IT Security Tips For Business

It is a well-known fact that the world of business has changed beyond all recognition in recent years. As technology has evolved, so has the world of e-commerce, mobile and digital, to the extent that the business and technological landscape is completely different to that of three or four years ago.

At the same time, however, it is important to remember that we have also seen the security threats that businesses face consistently evolving at the same rate.

While it is impossible to predict where we will be in four or five years’ time, and which security threats will be most prominent, it is easier to predict what the main security bug-bears of 2013 will be.

Here are my best educated guesses, in no particular order, along with my recommended solutions for dealing with them.

Advanced persistent threats

Advanced persistent threats (APTs) are likely to become a growing threat in 2013, as attackers broaden their target areas. Traditionally, these highly sophisticated attacks have been reserved for the defence establishment. However, perpetrators are increasingly targeting enterprises across a range of industries.

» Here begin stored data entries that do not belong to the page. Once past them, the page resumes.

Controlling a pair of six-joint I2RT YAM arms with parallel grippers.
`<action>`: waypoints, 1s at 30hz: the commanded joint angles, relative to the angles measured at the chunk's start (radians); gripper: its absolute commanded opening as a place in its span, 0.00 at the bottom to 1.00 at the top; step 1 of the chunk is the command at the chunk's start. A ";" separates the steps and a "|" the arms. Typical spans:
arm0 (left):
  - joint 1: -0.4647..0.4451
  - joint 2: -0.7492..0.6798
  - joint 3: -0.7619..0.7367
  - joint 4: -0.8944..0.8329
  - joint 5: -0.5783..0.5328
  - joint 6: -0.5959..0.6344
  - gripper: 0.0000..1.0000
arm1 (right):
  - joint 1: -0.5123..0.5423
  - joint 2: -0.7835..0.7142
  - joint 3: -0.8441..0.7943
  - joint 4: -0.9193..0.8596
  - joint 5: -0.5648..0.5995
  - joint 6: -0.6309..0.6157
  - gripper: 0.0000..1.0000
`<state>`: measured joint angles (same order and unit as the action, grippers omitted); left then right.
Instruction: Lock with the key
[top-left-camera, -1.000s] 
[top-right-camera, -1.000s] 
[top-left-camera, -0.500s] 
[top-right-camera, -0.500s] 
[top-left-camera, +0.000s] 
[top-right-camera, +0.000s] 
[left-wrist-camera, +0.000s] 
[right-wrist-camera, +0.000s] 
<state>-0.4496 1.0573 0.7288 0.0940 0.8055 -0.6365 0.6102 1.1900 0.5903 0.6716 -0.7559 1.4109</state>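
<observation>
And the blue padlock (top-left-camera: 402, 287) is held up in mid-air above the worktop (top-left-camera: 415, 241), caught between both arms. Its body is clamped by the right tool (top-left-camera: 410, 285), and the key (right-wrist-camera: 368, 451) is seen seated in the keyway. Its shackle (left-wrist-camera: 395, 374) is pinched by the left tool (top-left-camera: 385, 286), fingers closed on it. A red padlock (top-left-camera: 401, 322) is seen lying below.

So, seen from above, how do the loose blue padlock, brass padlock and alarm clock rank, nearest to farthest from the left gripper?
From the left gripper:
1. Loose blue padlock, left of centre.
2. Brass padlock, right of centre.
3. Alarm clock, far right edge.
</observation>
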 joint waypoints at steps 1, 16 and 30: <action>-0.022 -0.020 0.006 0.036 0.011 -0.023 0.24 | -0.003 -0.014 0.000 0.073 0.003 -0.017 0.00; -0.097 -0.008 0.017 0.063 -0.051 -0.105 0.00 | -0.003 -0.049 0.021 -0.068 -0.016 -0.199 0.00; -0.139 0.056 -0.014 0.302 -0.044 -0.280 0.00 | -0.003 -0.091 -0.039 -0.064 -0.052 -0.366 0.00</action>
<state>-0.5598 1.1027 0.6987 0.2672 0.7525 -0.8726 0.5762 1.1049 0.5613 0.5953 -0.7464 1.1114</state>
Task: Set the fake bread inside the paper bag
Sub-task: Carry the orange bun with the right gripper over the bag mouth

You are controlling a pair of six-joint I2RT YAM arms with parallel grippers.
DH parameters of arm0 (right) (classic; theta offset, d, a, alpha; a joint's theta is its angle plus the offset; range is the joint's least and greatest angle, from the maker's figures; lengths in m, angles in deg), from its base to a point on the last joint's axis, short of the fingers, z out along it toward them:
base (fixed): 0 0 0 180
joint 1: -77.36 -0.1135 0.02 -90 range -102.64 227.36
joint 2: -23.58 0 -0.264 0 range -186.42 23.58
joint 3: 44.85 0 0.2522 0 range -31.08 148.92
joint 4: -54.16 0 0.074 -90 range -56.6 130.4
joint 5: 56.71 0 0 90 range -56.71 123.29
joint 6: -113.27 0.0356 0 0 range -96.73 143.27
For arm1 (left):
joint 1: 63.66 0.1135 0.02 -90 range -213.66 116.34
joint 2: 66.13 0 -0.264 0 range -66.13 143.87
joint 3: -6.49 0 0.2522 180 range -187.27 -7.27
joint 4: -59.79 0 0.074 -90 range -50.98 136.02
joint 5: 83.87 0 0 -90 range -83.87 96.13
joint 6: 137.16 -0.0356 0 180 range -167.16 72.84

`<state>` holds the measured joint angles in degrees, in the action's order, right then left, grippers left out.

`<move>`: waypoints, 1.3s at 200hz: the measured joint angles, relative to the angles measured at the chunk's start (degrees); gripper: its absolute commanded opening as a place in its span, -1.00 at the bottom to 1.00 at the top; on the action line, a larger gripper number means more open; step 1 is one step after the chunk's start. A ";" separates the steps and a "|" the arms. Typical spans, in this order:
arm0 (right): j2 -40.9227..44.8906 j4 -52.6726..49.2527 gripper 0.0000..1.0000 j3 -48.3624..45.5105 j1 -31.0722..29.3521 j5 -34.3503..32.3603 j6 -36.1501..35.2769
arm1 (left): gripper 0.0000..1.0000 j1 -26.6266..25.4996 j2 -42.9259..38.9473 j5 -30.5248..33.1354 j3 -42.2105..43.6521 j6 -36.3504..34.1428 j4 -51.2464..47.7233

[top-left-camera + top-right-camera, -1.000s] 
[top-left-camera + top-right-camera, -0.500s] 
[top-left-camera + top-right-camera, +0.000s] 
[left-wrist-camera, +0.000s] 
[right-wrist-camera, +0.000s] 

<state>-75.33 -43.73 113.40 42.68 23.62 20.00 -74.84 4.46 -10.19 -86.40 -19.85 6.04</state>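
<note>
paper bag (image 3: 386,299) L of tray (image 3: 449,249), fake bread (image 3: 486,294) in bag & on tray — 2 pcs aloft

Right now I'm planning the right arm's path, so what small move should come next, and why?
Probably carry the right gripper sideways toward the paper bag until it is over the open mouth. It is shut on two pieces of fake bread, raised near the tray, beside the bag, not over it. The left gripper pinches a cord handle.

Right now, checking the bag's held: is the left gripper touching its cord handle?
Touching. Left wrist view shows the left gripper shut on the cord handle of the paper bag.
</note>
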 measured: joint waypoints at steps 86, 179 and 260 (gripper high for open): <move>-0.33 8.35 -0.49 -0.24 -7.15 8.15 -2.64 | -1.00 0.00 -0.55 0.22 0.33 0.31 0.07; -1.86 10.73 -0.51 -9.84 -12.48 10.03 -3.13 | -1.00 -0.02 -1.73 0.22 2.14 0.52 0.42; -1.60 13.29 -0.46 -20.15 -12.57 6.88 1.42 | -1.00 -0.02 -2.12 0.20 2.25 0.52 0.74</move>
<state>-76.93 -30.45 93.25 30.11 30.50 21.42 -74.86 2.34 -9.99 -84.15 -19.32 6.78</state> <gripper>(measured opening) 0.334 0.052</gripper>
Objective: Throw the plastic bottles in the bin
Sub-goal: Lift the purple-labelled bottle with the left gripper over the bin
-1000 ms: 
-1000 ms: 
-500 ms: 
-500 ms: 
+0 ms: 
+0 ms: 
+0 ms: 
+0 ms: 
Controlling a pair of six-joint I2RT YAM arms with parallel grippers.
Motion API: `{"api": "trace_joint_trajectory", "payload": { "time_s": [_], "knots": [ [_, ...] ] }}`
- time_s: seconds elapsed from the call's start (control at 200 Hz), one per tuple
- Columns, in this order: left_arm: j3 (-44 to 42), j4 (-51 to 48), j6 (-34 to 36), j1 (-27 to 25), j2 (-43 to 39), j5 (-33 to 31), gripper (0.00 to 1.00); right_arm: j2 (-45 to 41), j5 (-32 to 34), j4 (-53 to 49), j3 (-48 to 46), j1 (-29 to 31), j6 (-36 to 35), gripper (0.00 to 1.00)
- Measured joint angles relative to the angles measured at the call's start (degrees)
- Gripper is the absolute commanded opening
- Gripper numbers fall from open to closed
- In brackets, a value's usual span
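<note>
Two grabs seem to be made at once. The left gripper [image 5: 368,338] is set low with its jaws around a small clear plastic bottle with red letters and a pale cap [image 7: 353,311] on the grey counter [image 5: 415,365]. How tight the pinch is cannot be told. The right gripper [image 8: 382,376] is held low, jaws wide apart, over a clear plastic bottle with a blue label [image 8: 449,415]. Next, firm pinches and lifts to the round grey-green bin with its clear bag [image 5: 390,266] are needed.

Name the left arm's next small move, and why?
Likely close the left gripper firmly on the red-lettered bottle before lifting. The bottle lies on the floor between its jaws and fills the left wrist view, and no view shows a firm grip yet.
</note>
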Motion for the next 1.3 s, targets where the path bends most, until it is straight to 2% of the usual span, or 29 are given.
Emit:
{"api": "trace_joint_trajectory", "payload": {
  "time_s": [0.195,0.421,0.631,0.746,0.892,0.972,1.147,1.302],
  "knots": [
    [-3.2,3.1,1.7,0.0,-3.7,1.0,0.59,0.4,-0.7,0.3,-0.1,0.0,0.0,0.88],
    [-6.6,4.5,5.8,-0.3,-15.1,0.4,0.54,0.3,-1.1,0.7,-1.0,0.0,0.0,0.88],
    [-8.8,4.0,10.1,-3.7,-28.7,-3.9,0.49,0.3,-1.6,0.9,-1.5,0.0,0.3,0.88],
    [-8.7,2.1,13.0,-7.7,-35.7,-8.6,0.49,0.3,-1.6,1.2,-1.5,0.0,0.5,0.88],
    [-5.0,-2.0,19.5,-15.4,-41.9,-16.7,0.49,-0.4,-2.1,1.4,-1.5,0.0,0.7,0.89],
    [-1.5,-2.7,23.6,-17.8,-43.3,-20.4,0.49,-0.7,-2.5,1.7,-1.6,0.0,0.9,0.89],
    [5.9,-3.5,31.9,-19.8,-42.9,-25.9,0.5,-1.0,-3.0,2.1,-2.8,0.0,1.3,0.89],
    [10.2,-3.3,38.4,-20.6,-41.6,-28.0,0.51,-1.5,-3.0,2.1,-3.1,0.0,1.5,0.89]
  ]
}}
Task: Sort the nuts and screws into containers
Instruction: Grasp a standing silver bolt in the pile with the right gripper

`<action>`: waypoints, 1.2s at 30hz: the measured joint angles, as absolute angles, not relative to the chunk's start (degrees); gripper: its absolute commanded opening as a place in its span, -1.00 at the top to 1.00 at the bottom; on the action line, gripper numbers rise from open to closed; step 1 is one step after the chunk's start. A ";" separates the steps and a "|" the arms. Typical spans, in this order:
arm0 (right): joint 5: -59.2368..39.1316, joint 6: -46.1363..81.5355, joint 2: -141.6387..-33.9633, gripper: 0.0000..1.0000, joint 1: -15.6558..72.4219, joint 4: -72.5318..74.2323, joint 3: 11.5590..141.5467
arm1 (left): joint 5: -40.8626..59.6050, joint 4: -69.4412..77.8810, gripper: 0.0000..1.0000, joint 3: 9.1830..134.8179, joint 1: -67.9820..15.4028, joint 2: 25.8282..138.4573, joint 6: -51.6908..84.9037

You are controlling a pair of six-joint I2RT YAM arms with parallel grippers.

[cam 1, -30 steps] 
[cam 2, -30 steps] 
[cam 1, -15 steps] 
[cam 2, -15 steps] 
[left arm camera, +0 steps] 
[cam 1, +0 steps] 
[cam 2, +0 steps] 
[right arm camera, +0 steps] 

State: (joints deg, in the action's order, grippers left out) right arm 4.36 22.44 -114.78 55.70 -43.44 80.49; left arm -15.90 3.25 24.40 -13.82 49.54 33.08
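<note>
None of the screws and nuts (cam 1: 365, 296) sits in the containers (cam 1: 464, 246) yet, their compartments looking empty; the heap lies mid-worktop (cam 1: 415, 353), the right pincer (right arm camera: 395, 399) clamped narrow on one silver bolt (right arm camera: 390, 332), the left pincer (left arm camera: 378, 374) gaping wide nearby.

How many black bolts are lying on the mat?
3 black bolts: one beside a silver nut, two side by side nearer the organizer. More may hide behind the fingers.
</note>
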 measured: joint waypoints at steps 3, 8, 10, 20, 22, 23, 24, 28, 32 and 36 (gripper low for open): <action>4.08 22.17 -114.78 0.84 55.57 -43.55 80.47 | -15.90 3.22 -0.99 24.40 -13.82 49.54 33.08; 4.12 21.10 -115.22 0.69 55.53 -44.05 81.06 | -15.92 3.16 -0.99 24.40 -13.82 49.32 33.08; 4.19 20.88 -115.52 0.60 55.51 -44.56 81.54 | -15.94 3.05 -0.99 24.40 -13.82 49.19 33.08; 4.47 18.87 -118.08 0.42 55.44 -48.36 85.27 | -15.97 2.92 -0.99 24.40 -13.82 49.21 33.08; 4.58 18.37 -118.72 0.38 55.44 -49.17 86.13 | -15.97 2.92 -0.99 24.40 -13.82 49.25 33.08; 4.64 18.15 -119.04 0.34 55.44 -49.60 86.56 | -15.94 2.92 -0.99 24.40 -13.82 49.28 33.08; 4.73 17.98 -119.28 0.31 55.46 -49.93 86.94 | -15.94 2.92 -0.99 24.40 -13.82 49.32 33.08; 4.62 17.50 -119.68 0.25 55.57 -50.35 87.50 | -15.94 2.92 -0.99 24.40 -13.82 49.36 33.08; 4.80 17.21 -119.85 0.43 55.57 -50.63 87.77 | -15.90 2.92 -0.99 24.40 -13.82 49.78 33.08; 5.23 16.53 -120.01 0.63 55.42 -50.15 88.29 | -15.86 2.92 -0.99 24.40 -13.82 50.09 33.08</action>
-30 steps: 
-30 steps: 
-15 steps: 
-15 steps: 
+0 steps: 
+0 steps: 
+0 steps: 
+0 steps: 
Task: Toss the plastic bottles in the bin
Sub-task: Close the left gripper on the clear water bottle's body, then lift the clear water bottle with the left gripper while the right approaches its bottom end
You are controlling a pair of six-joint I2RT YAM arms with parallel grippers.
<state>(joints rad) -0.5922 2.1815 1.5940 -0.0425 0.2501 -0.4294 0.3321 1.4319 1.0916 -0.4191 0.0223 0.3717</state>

Enterprises need to be aware that APT attackers have increasing resources to sustain targeted, multi-pronged attacks over a long period of time. To counteract APTs, IT security practitioners need to understand and locate the vulnerabilities that APTs exploit.

Intelligence gathering needs to go a step beyond just researching malware, to understanding the systems used by an organisation and what the risks are. Consequently, strategies and policies should be devised to mitigate the risks and vulnerabilities, as user education is paramount to prevent social engineering.

Cloud computing

Security within IT environments is a difficult and complex challenge, even more so in the cloud due to its seamless scalability, multi-tenancy and third-party housing.

The use of datacentres for cloud environments has raised a number of questions concerning security. A common misconception is that the responsibility of data lies with the service provider, when in fact it is with the company in question in which responsibility lies.

Organisations have been reluctant to use cloud environments as they may have no way of determining whether their data is being treated with the same level of diligence that they would use themselves.

Recommendation: Adopt information security audits with service suppliers as part of an overall best practice framework. Use best practice security models when determining the storage of data.